Huuuuuummmmmmm, eis ali no aeroporto de Porto Alegre o homem do sapato preto e branco, o jornalista que escreveu o romance "A Fogueira das Vaidades" em 1987 e que nos anos 60 adicionou expressões literárias divertidas, ultracoloridas e extrapops nos textos de jornal, iniciando, por exemplo, parágrafos com enigmáticos "huuuuuummmmmmm" de seis "u" e sete "m".

Ele está na cidade para uma palestra da série Fronteiras Braskem do Pensamento, que a empresa patrocina desde 2006. Ontem à noite, ele falaria em Salvador, onde a petroquímica Braskem também atua, e amanhã terá um encontro fechado com jornalistas em São Paulo.

O tema de Wolfe é "O Espírito de Nossa Época" e tudo indica que, aos 78, ele foi atropelado por essa nossa época. Reclama, logo de cara, que saltamos da revolução sexual para um carnaval sexual sem sentido.

Diz que a arte moderna é a soma de imaginação com falta de habilidade e que, se fosse péssimo desenhista como Picasso, também inventaria um movimento artístico com um nome terminado com "ismo" para justificar obras em que uma pessoa tem dois olhos no mesmo lado da face.

Nota que não é mais permitido gostar dos Estados Unidos na América e que, quando leva um broche com a bandeira estrelada em jantares com a aristocracia de Nova York, os convivas fogem daquela visão como o diabo da cruz ("um lobisomem da cruz", para usar a expressão de Wolfe).

Outros assuntos preocupam Tom Wolfe: a neurociência ("A genética diz que você é o resultado de uma programação, não alguém com livre-arbítrio"), a pornografia ("Em todo lugar que ela avança, caem as taxas de nascimento") e Nietzsche ("Ele previu não só o nazismo e as Grandes Guerras no século 20 mas também o eclipse total dos valores no século 21").

Mas, mestre da ironia, termina a palestra fingindo que inverterá a expectativa pessimista, só para tornar a situação ainda mais sombria: "Assim como os anos 1830 foram os mais permissivos na Inglaterra, de loucura sexual e de drogas, eles foram seguidos pela era vitoriana, a mais moralista da história. Por isso, não se preocupe. Já, já, tudo ficará "ótimo". Obrigado".

Após a palestra, Wolfe falou à Folha que o maior legado do "new journalism" foi "elevar a não-ficção a um texto superior ao do romance".

Também revelou o segredo de seus ternos brancos: "Cada um aguenta seis horas, não dá para usar mais tempo". Por isso, Wolfe trouxe três ternos iguais. "Iguais, não. Se bem que só ele nota as diferenças", revela sua mulher, Sheila Wolfe.
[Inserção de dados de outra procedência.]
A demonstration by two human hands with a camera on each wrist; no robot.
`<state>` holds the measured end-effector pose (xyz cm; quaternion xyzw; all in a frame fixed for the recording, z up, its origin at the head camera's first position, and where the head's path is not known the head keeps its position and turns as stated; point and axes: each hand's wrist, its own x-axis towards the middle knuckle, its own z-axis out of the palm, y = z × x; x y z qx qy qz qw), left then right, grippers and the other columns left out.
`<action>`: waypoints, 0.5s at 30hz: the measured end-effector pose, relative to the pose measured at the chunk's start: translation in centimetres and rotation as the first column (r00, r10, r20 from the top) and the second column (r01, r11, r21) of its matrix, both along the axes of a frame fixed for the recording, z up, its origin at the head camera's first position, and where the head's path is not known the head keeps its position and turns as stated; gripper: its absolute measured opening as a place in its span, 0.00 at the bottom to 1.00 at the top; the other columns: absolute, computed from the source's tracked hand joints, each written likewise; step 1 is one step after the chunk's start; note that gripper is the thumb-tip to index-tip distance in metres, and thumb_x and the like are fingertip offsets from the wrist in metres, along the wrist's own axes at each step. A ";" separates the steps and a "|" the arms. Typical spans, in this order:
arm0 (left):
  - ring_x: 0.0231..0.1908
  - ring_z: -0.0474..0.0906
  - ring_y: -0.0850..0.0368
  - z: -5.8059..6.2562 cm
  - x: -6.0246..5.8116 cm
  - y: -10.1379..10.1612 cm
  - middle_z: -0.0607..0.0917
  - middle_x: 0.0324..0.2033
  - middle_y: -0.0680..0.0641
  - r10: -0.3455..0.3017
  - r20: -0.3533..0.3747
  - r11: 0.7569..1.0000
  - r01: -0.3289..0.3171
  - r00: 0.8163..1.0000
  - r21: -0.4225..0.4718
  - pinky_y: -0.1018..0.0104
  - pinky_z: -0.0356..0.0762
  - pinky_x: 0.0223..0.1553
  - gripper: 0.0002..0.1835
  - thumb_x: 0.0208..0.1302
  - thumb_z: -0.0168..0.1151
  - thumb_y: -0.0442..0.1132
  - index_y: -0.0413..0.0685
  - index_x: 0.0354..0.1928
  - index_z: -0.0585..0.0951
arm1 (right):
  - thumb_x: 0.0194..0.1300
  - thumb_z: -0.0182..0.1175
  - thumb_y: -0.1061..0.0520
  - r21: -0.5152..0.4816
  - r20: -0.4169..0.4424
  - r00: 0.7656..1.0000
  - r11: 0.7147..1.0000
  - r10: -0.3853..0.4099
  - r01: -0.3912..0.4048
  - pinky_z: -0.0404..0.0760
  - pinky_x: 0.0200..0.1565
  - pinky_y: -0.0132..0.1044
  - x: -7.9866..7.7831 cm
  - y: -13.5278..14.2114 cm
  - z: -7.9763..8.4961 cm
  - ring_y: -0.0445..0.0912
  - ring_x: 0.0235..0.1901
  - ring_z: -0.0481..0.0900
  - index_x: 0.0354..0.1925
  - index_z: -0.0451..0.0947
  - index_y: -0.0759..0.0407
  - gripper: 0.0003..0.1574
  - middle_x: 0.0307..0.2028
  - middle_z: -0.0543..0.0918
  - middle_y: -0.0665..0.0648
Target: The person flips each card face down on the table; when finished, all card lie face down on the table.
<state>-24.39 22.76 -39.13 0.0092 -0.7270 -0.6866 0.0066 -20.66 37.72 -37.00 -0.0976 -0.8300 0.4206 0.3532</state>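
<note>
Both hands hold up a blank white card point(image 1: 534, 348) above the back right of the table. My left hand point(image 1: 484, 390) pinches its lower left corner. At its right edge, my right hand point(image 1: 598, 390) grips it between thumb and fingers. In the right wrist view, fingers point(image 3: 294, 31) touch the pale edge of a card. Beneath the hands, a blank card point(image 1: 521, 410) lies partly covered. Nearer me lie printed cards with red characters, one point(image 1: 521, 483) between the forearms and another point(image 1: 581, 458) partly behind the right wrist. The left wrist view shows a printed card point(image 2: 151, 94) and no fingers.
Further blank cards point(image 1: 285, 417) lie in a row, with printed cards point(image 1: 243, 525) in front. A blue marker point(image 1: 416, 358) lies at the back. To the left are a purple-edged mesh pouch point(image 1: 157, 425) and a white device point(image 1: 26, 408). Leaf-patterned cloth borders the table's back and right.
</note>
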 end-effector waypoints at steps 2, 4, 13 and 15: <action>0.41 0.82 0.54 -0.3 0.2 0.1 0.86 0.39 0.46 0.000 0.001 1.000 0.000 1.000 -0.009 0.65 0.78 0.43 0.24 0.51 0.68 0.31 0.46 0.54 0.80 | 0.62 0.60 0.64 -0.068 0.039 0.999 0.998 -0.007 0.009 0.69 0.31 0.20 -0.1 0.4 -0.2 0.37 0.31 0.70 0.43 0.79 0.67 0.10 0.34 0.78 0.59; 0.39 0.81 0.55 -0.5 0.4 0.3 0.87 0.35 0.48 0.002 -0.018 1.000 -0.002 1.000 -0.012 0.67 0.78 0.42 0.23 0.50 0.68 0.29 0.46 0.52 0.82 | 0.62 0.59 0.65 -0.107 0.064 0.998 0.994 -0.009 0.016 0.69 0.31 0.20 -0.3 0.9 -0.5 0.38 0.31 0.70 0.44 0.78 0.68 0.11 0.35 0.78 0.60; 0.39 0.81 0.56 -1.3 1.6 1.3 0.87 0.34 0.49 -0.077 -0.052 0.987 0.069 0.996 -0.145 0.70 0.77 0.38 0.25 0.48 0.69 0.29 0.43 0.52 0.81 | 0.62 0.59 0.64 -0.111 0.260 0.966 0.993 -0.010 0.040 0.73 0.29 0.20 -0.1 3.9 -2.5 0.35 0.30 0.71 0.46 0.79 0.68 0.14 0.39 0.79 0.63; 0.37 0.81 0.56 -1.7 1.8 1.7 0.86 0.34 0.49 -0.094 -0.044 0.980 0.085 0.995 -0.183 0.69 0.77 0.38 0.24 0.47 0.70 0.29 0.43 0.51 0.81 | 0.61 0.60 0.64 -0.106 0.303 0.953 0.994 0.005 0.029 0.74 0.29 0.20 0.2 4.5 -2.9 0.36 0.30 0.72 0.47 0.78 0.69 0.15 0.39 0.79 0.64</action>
E é ela que percebe o que está errado na cena que abre esta reportagem: "A alemã pediu para ele se afastar e não tirou o retrato junto com ele. Ela me disse depois que estava interessada apenas na roupa de Tom, que achou muito bonita. Não era uma fã; não fazia ideia de quem ele era". O que demonstra que nem entrando na cabeça de alguém teremos certeza de saber alguma verdade.